▶ [YOUR INSTRUCTIONS] Beneath this instruction is a block of data; output from it exactly the lines that run from the one containing "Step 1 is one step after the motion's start" through the one containing "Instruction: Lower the", inclusive.

=== TASK DATA ===

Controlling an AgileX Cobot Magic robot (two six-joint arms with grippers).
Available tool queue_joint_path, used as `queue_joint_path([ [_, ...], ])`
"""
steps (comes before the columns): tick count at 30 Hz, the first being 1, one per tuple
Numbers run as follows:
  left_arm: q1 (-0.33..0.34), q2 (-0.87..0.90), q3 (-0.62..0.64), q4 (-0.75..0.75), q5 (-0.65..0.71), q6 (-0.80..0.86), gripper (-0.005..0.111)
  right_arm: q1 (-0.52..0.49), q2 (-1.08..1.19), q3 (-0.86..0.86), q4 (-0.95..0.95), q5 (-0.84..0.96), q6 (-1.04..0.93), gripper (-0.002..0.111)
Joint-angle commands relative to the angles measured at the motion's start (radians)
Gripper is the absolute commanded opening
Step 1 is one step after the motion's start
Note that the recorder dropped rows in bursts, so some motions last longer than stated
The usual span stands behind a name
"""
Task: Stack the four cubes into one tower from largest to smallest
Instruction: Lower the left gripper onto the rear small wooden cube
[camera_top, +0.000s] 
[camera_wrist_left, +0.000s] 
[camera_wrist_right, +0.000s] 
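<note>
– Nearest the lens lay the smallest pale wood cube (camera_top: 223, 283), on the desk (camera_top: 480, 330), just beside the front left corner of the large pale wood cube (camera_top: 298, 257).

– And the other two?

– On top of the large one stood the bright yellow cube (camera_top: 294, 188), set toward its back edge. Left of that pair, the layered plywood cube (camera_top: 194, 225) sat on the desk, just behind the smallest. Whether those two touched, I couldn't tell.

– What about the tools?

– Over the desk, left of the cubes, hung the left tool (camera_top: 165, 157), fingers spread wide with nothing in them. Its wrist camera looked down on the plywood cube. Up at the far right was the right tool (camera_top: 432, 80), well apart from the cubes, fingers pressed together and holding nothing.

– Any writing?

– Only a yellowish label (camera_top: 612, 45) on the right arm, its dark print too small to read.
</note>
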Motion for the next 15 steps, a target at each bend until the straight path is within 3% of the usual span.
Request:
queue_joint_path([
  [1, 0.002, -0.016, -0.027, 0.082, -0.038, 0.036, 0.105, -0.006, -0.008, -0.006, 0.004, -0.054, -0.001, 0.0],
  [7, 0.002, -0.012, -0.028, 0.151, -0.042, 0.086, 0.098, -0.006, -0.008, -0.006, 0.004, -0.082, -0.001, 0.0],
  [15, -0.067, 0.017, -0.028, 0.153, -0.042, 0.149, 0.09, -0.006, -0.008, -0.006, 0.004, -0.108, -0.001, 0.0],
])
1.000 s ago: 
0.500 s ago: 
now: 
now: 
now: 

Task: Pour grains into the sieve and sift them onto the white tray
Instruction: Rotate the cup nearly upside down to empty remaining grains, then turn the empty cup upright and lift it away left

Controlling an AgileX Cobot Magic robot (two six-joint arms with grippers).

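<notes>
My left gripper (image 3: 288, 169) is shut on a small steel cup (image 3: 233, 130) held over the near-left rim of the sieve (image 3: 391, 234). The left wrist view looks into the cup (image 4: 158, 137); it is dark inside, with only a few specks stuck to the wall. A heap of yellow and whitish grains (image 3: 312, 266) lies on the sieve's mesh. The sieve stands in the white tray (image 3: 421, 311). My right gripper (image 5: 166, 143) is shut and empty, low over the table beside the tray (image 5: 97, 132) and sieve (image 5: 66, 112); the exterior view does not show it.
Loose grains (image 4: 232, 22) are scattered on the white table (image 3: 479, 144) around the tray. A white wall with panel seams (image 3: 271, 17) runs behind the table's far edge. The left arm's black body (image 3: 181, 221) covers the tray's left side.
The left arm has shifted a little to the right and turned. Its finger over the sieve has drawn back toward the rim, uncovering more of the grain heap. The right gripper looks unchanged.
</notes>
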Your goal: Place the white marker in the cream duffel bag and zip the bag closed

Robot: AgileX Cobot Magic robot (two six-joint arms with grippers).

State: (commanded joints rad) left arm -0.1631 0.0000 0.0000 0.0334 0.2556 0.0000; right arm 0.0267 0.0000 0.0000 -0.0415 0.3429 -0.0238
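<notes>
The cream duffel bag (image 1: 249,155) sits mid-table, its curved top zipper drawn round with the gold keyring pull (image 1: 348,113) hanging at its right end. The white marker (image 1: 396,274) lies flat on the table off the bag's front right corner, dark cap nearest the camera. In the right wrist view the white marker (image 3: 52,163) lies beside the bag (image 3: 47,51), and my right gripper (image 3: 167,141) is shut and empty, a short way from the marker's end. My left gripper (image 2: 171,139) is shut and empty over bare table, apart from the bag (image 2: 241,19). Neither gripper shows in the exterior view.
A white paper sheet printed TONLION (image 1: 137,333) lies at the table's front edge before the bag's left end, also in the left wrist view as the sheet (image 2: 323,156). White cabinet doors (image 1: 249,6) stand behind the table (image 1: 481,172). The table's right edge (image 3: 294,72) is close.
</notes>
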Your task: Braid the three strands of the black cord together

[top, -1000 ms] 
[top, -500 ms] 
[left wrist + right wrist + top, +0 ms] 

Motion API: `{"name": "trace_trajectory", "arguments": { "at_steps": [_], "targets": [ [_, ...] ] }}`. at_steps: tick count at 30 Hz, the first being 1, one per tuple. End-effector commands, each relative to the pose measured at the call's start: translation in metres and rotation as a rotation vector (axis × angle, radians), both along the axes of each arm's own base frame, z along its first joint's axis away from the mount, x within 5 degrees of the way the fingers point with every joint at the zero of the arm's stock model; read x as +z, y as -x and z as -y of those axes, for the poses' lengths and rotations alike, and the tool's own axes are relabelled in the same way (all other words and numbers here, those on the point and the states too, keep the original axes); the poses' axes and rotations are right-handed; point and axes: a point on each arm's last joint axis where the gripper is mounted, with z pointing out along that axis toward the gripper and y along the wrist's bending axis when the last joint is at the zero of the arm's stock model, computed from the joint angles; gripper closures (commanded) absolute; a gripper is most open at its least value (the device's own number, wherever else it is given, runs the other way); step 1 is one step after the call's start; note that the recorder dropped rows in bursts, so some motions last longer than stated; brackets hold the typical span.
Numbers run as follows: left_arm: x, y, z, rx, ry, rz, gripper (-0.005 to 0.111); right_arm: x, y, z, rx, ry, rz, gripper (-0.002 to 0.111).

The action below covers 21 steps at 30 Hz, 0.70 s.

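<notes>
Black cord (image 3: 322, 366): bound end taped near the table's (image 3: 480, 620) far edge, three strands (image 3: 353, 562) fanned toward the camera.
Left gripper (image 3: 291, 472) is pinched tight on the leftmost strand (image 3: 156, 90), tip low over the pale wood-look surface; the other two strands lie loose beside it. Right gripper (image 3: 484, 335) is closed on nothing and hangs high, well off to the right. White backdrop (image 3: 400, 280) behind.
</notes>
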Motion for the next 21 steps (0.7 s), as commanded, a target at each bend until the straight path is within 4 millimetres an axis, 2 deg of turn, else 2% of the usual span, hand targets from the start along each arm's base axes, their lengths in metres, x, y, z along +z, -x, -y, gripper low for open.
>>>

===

▶ [YOUR RESPONSE]
Step 1 is one step after the motion's start
Note that the recorder dropped rows in bursts, so some motions last longer than stated
The usual span stands behind a name
"""
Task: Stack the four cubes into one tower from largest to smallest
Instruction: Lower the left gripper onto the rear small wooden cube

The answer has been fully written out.